I failed to care about either of them and was, in fact, most interested in Connie’s brutish nurse and Connie’s ripostes (‘Off you go, fatty’). I was left with only the one thought: I hope Emma and ‘hubby Si’ disinfected their kitchen island. 

Properly.

Leonardo, the drama series about the life and work of Leonardo Da Vinci, stars Aidan Turner. And it did seem as if Poldark had somehow been transplanted to Italy in the 15th Century. 

Not saying that Turner has only the one performance, but it was that performance here.
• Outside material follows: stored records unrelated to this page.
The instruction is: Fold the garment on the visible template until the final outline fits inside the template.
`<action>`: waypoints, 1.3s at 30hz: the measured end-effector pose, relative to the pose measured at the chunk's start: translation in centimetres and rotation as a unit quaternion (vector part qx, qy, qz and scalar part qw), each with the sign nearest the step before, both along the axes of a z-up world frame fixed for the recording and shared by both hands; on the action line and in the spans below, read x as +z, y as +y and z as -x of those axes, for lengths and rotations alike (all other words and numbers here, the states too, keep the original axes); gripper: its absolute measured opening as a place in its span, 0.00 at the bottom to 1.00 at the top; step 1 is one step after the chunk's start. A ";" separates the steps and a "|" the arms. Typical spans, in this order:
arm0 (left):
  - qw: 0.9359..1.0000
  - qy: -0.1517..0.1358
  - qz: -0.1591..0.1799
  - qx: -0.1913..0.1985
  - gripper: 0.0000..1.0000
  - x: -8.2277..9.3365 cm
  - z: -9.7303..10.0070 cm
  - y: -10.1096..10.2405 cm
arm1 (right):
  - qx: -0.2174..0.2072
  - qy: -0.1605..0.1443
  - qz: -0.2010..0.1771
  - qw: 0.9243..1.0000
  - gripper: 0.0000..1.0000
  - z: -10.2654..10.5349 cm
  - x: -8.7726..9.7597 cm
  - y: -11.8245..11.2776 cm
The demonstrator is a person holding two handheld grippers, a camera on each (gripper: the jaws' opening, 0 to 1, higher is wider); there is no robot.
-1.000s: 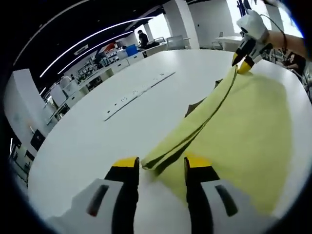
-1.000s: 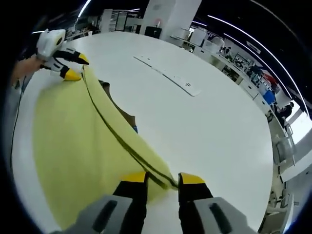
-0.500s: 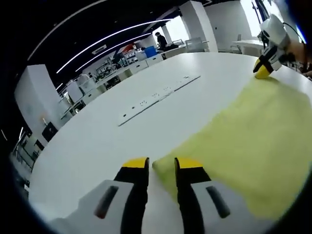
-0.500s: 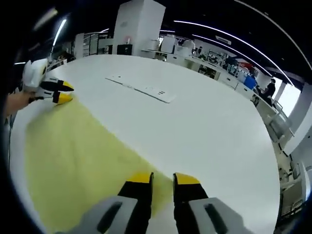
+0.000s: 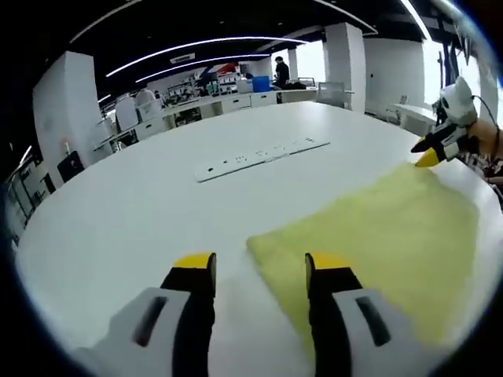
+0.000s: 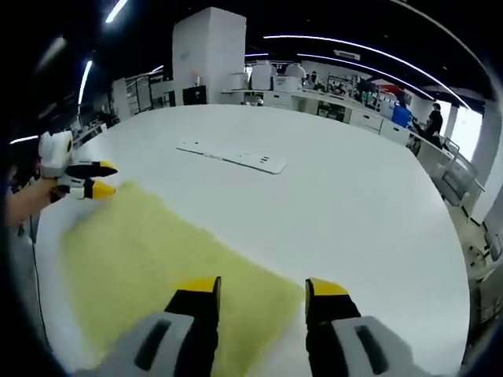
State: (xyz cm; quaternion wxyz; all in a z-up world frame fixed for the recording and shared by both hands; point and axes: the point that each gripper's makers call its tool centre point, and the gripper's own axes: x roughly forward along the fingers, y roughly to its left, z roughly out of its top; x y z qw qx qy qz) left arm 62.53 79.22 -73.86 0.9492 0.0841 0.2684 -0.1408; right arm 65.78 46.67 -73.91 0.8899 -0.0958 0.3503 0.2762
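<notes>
A yellow garment [image 5: 377, 243] lies flat on the white table [image 5: 118, 212]. One of its corners rests just ahead of my left gripper [image 5: 262, 265], whose jaws stand wide apart around that corner without pinching it. At the cloth's far corner the right gripper [image 5: 428, 155] hovers, held by a hand. In the right gripper view the same garment [image 6: 157, 251] spreads to the left. Its near corner sits between the open jaws of my right gripper [image 6: 262, 289]. The left gripper [image 6: 106, 179] shows at the cloth's far left corner with its jaws apart.
A long white socket panel [image 5: 259, 151] is set into the tabletop beyond the cloth, also seen as the socket panel [image 6: 232, 157]. Desks, pillars and a standing person [image 5: 279, 71] fill the background. Chairs [image 6: 460, 184] stand past the table's right edge.
The raised folded edge of the garment came down flat onto the table. Both grippers then went from shut on the cloth to open and let it go.
</notes>
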 end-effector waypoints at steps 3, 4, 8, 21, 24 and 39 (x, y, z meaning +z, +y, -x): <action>1.000 -0.007 0.028 -0.012 0.52 0.9 1.2 -0.3 | 0.002 0.002 -0.015 1.000 0.52 1.1 0.7 0.2; 0.999 -0.010 0.033 -0.015 0.54 1.1 1.4 -0.4 | 0.003 0.003 -0.017 1.000 0.52 1.4 0.9 0.3; 0.999 -0.008 0.043 -0.029 0.59 1.7 3.2 -0.6 | 0.012 0.012 -0.025 1.000 0.58 3.2 1.3 0.6; 0.996 0.002 0.051 -0.068 0.70 1.8 8.0 -0.9 | 0.038 0.031 -0.033 0.998 0.66 8.8 2.3 0.0; 0.995 0.003 0.052 -0.081 0.70 1.7 9.3 -1.3 | 0.050 0.036 -0.034 0.997 0.67 10.0 2.3 -0.1; 0.991 0.035 0.039 -0.119 0.63 0.3 14.2 -1.7 | 0.074 0.061 -0.028 0.995 0.68 15.3 1.3 -1.8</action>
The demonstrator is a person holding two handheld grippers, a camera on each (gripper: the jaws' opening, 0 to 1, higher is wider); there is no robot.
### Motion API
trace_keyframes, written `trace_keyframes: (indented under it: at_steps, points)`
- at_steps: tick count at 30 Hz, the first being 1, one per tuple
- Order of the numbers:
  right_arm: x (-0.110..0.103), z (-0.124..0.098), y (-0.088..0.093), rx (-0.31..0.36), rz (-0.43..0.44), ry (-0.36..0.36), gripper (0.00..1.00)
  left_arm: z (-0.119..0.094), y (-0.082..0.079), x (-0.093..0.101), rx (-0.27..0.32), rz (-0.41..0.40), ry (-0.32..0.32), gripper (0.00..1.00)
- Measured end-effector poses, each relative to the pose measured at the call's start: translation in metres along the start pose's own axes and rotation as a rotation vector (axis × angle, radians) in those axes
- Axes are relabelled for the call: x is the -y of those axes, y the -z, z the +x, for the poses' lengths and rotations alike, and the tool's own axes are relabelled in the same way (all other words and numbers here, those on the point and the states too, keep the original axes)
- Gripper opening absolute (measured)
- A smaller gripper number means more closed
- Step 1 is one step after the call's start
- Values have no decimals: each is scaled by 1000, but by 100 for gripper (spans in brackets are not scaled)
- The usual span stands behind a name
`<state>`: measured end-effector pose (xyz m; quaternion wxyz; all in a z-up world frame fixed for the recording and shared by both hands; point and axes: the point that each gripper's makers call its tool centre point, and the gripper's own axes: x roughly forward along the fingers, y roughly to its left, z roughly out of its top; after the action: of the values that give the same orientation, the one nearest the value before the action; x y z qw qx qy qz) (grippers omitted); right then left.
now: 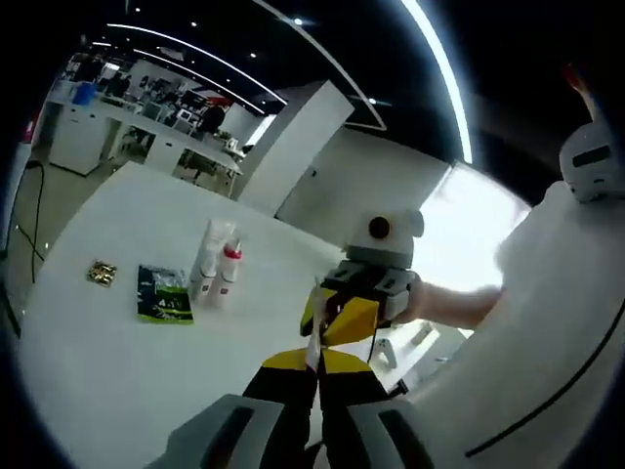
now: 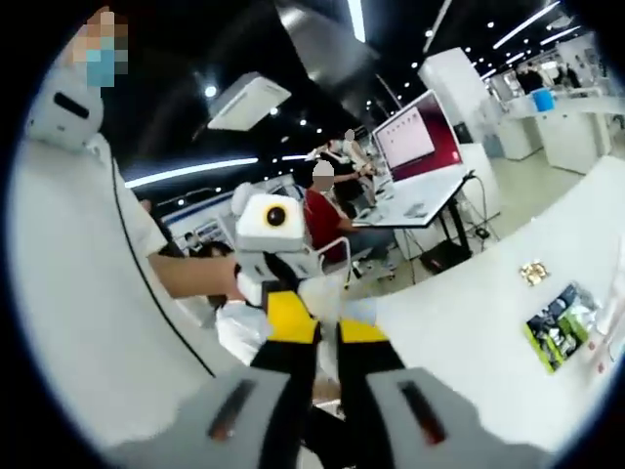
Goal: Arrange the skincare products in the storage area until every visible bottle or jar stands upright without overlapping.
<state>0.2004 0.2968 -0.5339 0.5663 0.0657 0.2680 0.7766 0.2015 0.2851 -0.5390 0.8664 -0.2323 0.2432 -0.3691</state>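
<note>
Two white skincare bottles (image 1: 217, 264), one with a red cap (image 1: 232, 251), sit close together on the round white table (image 1: 107, 362); I cannot tell whether they stand or lie. My left gripper (image 1: 317, 354) is held in the air off the table's edge, its yellow-tipped jaws shut on nothing. Facing it tip to tip is my right gripper (image 1: 337, 315), held by a hand. In the right gripper view, the right gripper (image 2: 327, 324) is shut with nothing in it, and the left gripper (image 2: 266, 278) faces it. Both are well away from the bottles.
A green packet (image 1: 162, 294) (image 2: 559, 324) and a small gold item (image 1: 102, 273) (image 2: 532, 272) lie on the table near the bottles. The person's white-shirted body (image 1: 547, 322) is close beside the grippers. Desks, a red screen (image 2: 415, 137) and seated people stand beyond.
</note>
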Motion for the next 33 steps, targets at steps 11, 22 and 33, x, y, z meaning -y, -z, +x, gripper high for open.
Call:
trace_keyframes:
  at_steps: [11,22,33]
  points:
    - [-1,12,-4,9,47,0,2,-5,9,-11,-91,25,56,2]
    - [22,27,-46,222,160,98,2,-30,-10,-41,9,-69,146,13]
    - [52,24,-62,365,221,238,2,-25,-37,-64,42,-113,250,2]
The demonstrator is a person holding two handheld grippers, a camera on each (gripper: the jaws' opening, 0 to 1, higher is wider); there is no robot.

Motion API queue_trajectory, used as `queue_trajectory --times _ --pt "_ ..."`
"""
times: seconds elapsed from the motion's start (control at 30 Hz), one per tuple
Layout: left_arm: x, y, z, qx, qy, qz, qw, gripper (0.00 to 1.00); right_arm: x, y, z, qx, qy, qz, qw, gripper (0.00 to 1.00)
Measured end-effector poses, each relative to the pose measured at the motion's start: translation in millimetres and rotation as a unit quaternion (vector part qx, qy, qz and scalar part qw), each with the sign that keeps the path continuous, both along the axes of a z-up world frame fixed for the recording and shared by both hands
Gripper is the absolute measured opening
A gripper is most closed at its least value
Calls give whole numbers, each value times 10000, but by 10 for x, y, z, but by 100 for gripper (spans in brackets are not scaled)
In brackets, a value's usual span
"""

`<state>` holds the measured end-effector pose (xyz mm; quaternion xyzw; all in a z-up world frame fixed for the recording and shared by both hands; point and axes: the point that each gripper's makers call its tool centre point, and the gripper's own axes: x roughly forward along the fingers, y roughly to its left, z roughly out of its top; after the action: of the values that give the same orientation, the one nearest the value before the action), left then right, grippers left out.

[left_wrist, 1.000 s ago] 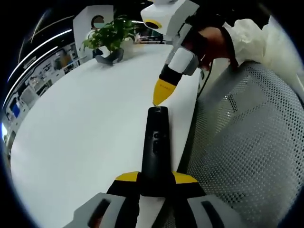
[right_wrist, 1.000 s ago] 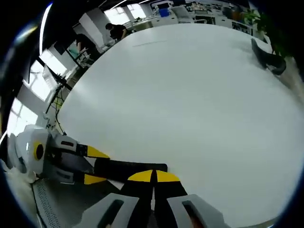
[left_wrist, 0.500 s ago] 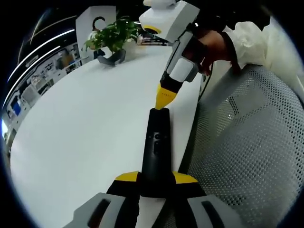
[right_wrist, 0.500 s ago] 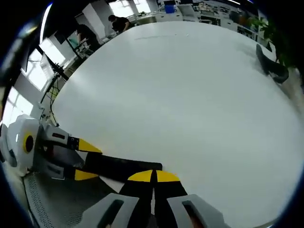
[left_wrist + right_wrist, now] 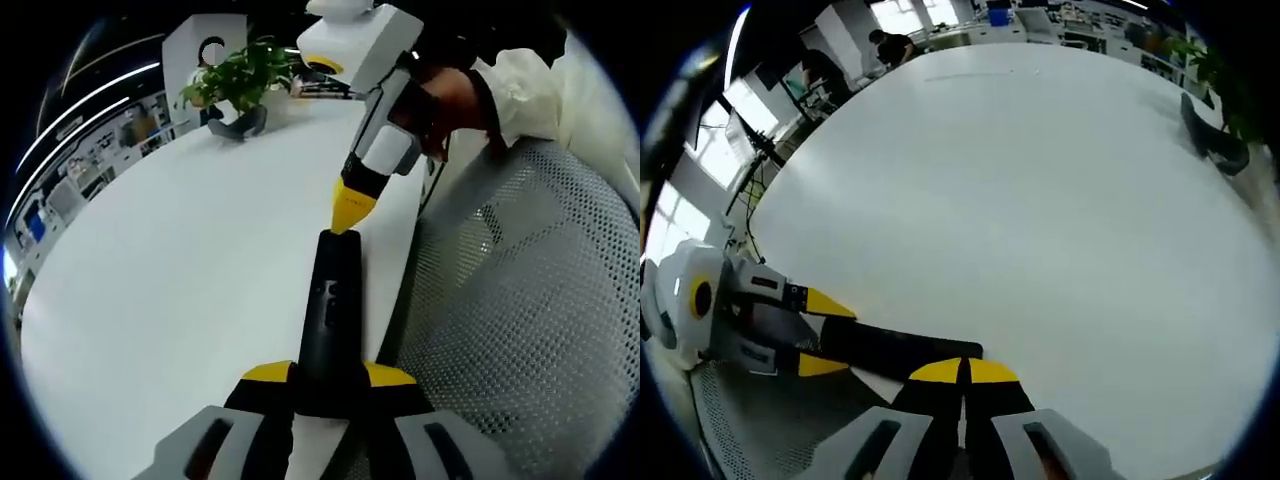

Consequently, I could no more believe he was Leonardo than I can believe my cat is Joan Collins, even on the days she goes out in a wide-brimmed sun hat and designer shades.

Plus, the plotting is clichéd, a central character (played by Matilda De Angelis from The Undoing) is a fiction, the accents are all over the place – it felt like a dubbed Euro-mash-up – and this Leonardo is more idiot than genius.

There are eight episodes, but I didn’t make it beyond the first, which isn’t good. But I did do all four episodes of Intruder last week. What more do you want? Blood?